Are you really sure about how you feel? Hope it isn’t just because you’ve spent a lot of time talking and chatting that you think you have feelings for him, you can try staying away from him for a while just to really see and ascertain the feelings you have, don’t be carried away by what is happening at that point in time

Are you ready for the outcome? The truth is he might not feel the same way about you and he might so consider how you might feel with his response, will you be distraught that he doesn’t feel the same, just prepare your mind for the unexpected so you won’t be taken by surprise

Is he matured enough to handle it? A lot of guys have said they would like it if girls can tell them how they feel. Most times some of these guys are only looking for ways to feed their egos and show off to their friends so be careful, study his nature and be sure he’s a matured guy with enough common sense to tell you he’s not really into you but in such a way that he wouldn’t hurt your feelings or if he actually feels the same way about you.

If you are sure about the above questions then I think you are ready to tell him but if you can put your feelings in check why not wait a little bit longer, there’s no harm in dropping a few hints for him every now and then a sharp guy will pick up on that and know what to do.

girl-in-love-wallpaper-768x480

2. How do I handle crushes?

My friends know that I am the biggest crusher of all times (smiles). My present celebrity crush is Falz the bad guy, if u help me see him please tell him **smiles** The thing is I can’t help it but things that I’ve come to notice about handling my crushes is these. Most times most of the guys I crush on don’t have a clue about about my crush so my friends and I just laugh and joke about it till it fizzles off and I’m on to the next person. I might be fortunate that my crush is someone that is around me and so I make sure we start talking and I get to know more about them,in the course of getting to know them we become friends and if they are the sensible ones I tell them I used to have a crush on them, I use the word ‘used to’ because at that point I’ve gotten to know them and I realize they are not so much as perfect as I pictured them, in fact some of them are downright not so good in manners, my point is this if u can try to get to know your crush first you’ll either find out how great they are or like me sometimes you ask yourself what did I see in this guy that made me crush on him? Your crush can end up being a great friend, a great boyfriend (I’ve not been that lucky) or someone you can learn a lesson from. Identify that what you have is a crush once that sinks it it makes it easier for the feeling to fizzle out, if you dwell on it too much infatuation or obsession might set in.

 

shutterstock_210862264

3. I love my boyfriend and I shower him with gifts but some of my friends think I’m overdoing it, is there anything wrong as a girl to buy gifts for your boyfriend?

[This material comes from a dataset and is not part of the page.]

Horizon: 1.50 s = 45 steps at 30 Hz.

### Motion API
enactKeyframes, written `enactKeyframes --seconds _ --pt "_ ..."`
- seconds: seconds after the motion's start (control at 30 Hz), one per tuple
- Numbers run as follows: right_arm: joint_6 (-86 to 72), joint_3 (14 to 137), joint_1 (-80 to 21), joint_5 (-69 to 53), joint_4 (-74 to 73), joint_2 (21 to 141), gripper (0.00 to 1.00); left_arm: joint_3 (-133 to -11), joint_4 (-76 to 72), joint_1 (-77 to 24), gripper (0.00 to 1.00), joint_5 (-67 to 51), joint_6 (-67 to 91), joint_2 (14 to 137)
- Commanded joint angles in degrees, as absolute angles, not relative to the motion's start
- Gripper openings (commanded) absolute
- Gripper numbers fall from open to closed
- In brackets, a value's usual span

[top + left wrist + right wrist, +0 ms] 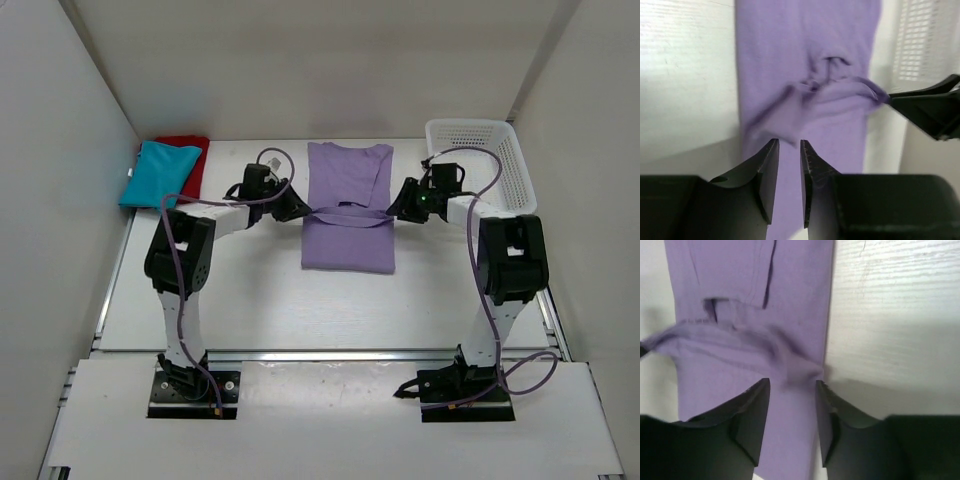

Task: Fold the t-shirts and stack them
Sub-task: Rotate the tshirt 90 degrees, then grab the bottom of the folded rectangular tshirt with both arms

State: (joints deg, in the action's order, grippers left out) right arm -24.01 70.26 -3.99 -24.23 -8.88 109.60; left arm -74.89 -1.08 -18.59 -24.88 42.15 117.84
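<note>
**Lavender shirt** (348, 250). It lies flat in the middle of the surface (260, 300), collar toward the far wall, between the two hands. A raised band of its cloth runs crosswise at mid-length, pulled taut from one side edge to the other.

**Left hand** (303, 212). It is at the shirt's left edge. The fingers are drawn nearly together, pinching the left end of the band. In the left wrist view, a bunched corner of cloth meets the fingertips.

**Right hand** (393, 213). It is at the shirt's right edge, pinching the right end of the band. Its own wrist view shows the fingers a little apart with cloth gathered between the tips.

**Shirt's look.** Plain pale purple. The sides appear folded inward into a long rectangle. Wrinkles gather around the lifted band, and a hemmed sleeve edge shows on the upper half.

**Red shirt** (188, 148) and **teal shirt** (158, 175). Both are folded at the far left corner, well apart from both hands. The teal one lies partly over the red.

**Basket** (515, 170). White mesh, at the far right corner.

**Hard to make out.** The band is blurred in both wrist views. The exact point of contact inside each grip is hidden by the fingers.
</note>
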Motion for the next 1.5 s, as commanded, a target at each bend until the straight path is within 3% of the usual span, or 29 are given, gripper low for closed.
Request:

There is absolutely nothing wrong in buying gifts for someone you love, girls need to shy away from this orientation that its only the guy that is supposed to spend, on your birthday he buys you gifts, on your anniversary he gives you presents, on his birthday he takes you out to celebrate with him and he pays for the food, on valentines day he buys you something, on mothers day some girls still expect him to get them something, ‘haba’, and these girls will make a fuss about it if you don’t get them something and then you hear a lot of girls feel offended when guys say they are materialistic. My dear sisters I don’t really blame these guys as they are only drawing conclusions from the experiences they’ve had. Some guys have been in relationships for a year or two and haven’t gotten something from their girlfriends, the ones that have gotten something probably gets a pair of boxers and singlets. We are in the 21st century and a lot of girls are clamoring for gender equity when they cannot even do half of what the guy is doing in a relationship. If you love your boo appreciate him with gifts from time to time, it doesn’t have to be something too elaborate and expensive, its actually the thought that matters, when you go out on dates theres nothing wrong in you paying for the food once in a while from experience if you get your guy a nice present for his birthday when its time for yours he’ll get you something nicer and much more expensive. The only but here is that as a lady cut your coat according to the material you have, if you don’t have much with you then don’t go out of your way to try to get a gift at your own expense. Another thing is that I hope the guy you are buying gifts for is not a miser maybe that’s why your friends think you are overdoing it, don’t be too blinded by love that you keep investing in someone who doesn’t appreciate what you are doing.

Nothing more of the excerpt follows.